И Инесса пытливо заглянула Рубинчику в глаза.
А второе событие этой субботы произошло тремя часами позже, когда Неля и дети появились дома. Они застали в квартире странную для последнего времени чистоту, яркий свет и празднично накрытый субботний стол — с белой скатертью, свечами в подсвечнике, фруктами в вазе, мацой на праздничном блюде, открытой бутылкой «Манушевич», а также бокалами возле каждого прибора. Во главе стола сидел Иосиф Рубинчик в своем выходном дакроновом костюме, белой рубашке и в белой ермолке. Медленно шевеля губами, он по слогам читал ивритские слова субботней молитвы и сличал текст с его русским переводом.
— Папа, что это? Что ты делаешь? — закричали дети. — У тебя день рождения?
Рубинчик поднял голову и посмотрел в глаза жене, застывшей у порога.
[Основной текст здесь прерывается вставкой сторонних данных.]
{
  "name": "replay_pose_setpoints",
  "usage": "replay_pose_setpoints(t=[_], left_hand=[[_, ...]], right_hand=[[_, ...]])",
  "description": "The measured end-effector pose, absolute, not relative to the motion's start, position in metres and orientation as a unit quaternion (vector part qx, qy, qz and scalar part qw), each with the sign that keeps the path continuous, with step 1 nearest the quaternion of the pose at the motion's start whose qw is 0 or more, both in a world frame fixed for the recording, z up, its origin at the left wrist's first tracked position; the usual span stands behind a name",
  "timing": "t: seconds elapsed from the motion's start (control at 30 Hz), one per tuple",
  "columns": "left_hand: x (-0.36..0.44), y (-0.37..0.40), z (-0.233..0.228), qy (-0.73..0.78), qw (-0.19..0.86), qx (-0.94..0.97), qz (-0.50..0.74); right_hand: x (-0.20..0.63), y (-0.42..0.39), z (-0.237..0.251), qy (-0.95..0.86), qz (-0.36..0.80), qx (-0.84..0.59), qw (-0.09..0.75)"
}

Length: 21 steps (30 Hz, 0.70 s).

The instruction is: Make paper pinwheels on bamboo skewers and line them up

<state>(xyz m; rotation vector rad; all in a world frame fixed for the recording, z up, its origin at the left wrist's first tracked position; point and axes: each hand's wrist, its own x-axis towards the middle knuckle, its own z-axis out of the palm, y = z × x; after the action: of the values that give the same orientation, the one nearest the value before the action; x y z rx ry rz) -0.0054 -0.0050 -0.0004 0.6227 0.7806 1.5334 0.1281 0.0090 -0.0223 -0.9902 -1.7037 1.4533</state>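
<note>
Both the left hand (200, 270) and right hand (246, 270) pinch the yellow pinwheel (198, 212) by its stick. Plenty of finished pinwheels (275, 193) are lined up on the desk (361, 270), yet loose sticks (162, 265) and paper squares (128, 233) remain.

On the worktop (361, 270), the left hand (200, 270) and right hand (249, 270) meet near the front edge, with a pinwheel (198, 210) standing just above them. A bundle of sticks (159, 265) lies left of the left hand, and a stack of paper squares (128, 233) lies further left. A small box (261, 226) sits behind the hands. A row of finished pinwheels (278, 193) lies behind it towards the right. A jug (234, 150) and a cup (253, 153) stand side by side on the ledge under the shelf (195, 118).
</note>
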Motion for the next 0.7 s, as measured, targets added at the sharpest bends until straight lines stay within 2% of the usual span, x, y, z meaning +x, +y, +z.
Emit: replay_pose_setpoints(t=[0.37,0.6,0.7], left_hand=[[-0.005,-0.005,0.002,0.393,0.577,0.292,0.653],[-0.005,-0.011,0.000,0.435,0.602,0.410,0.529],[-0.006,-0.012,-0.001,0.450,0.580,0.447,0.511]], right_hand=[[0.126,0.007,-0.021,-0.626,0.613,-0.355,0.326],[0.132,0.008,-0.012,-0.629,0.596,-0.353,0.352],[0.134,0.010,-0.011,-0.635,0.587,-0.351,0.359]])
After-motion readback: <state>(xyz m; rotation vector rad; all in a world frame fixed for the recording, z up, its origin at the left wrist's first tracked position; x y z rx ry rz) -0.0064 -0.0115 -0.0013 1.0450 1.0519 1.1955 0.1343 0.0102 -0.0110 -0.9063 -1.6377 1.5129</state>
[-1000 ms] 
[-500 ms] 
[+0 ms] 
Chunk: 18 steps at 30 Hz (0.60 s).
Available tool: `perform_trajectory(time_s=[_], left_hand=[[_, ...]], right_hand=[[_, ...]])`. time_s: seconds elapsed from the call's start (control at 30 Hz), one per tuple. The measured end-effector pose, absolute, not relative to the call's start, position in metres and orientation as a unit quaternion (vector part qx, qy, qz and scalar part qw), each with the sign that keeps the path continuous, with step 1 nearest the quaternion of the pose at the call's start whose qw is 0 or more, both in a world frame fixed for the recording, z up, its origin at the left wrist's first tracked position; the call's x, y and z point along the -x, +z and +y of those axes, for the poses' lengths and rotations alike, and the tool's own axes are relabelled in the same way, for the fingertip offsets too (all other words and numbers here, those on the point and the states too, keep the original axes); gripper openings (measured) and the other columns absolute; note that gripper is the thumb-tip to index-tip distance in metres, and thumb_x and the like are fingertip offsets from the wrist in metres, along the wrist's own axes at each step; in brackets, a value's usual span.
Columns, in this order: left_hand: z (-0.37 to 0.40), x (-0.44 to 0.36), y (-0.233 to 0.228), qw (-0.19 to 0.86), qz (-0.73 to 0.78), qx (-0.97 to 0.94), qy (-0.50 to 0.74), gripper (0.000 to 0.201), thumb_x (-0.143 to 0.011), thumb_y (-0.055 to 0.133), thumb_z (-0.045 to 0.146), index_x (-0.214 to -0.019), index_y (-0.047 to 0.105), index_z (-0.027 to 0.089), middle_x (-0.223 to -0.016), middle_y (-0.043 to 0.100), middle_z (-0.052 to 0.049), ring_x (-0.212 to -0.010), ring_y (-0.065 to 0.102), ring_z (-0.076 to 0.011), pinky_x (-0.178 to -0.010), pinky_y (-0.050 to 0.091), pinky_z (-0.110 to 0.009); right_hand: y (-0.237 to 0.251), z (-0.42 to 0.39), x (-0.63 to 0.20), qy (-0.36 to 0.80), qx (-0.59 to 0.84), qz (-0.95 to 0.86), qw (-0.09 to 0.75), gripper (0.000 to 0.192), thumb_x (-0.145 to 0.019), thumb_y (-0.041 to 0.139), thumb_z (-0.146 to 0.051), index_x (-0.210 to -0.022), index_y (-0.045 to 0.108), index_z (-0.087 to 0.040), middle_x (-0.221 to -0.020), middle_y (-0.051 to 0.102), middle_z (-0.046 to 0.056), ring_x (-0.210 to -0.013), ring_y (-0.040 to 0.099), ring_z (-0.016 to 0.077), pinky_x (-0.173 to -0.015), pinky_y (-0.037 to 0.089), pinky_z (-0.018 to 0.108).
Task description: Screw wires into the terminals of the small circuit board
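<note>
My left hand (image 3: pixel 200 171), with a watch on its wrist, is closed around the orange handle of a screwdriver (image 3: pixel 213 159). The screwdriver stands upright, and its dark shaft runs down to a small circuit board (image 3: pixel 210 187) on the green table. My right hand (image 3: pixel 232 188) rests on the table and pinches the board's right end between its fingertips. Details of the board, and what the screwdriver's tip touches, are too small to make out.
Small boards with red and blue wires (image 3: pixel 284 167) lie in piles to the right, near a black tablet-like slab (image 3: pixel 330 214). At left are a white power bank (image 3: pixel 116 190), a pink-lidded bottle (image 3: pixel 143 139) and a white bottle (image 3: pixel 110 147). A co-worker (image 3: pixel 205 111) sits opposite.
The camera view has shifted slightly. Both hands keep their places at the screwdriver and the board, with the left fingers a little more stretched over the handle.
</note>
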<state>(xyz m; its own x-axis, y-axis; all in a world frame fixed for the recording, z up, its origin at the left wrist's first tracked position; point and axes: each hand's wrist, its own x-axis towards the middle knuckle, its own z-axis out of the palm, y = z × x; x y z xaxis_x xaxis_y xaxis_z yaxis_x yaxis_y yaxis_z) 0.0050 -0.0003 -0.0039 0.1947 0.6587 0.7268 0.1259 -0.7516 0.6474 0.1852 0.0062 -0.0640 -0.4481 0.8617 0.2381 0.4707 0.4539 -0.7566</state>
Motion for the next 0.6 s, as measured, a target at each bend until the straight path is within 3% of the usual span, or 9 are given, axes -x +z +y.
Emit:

— Да, — сказал он, не отрывая взгляда от Нелиных глаз. — У нас сегодня день рождения субботней традиции. Мойте руки и садитесь за стол. Мама зажжет субботние свечи.
Ночью, в постели, когда он рассказал Неле о своем визите в синагогу и знакомстве с Инессой Бродник, Карбовским и другими еврейскими активистами и отказниками, Неля вдруг сонно сказала:
— Ты должен все это запомнить, все до деталей.
— Зачем? — удивился Рубинчик.
— Когда мы окажемся там, ты напишешь о них книгу.
Рубинчик онемел от простоты и гениальности этой идеи.
Господи, как он сам не додумался! Конечно! Там, в Америке, миллионы американцев устраивают демонстрации в защиту каких-то анонимных, неведомых и безликих для них советских евреев, но если написать книгу о конкретных Инессе Бродник, Слепаке, Бегуне, Карбовском и других отказниках, об их ежедневной войне с КГБ, демонстрациях, голодовках, поездках Инессы в мордовскую и другие тюрьмы, о ночных гэбэшных обысках и арестах, о тайной, как в шпионских романах, передаче информации западным журналистам, о судах над Орловым, Щаранским, Гинзбургом, об иностранцах, которые на себе, как взрывчатку, провозят через советские таможни эти тонкие, на папиросной бумаге, брошюры о субботе, кассеты и учебники иврита… Да это же сильней любого романа! Это еврейский «Архипелаг ГУЛАГ»! Это Пулитцеровская премия! Господи, может ли настоящий журналист мечтать о лучшем замысле!